Set each line of the material below down word for word, from the first through the line that holds "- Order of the", but not the pictures.
***
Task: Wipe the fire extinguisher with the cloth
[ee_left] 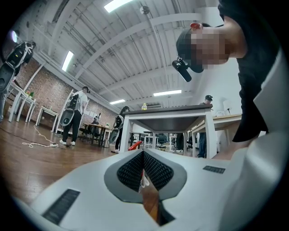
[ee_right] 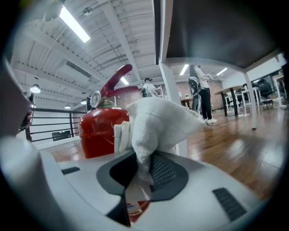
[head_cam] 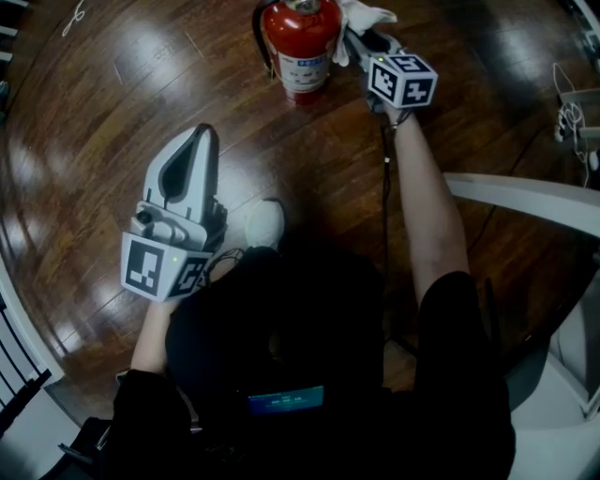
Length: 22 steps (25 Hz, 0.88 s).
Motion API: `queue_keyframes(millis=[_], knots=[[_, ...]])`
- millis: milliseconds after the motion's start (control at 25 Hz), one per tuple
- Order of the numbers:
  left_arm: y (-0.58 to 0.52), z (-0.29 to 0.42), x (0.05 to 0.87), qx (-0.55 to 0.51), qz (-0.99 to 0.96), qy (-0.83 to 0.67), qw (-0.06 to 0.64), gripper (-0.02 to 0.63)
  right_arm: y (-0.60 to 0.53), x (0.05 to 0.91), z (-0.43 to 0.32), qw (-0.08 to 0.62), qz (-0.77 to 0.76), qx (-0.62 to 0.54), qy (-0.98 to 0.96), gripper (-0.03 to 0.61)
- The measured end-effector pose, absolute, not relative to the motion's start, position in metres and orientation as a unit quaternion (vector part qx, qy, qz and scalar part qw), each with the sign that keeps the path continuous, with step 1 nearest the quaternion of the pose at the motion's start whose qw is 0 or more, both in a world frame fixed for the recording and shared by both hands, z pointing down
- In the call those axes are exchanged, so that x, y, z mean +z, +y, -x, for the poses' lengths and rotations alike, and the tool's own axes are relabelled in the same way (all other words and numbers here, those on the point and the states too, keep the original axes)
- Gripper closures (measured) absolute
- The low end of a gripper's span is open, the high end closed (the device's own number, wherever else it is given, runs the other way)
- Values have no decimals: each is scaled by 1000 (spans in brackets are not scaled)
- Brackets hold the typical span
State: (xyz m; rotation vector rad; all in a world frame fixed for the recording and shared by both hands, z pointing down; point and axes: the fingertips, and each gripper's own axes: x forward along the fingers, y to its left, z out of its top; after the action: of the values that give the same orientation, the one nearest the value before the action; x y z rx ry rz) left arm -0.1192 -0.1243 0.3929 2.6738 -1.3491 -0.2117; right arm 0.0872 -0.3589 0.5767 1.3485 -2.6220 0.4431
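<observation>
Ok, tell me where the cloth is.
The cloth is at the head view's top centre, pinched in the right tongs, just right of the extinguisher.

Left of fire extinguisher (head_cam: 300, 42): bare wood floor (head_cam: 103, 103), wide open, easy to pass. Right of fire extinguisher: taken up by cloth (head_cam: 364, 17) just beside its top, pinched in right gripper (head_cam: 354, 39). Nearer than fire extinguisher: open strip of floor, then white shoe (head_cam: 265, 223) and black cable (head_cam: 384, 178) in the way. Far right of fire extinguisher: white curved table edge (head_cam: 525, 192) and white cords (head_cam: 567, 108) blocking. Low left of fire extinguisher, well apart: left gripper (head_cam: 200, 136), jaws together, floor free around it.
</observation>
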Motion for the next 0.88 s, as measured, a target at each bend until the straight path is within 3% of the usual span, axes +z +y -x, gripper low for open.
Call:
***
# COMPLETED EXERCISE:
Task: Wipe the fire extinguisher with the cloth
[ee_left] 
[ee_right] 
[head_cam] 
Length: 22 steps (25 Hz, 0.88 s).
Motion API: `queue_keyframes(millis=[_], knots=[[_, ...]])`
- millis: milliseconds after the motion's start (control at 25 Hz), one per tuple
- Order of the numbers:

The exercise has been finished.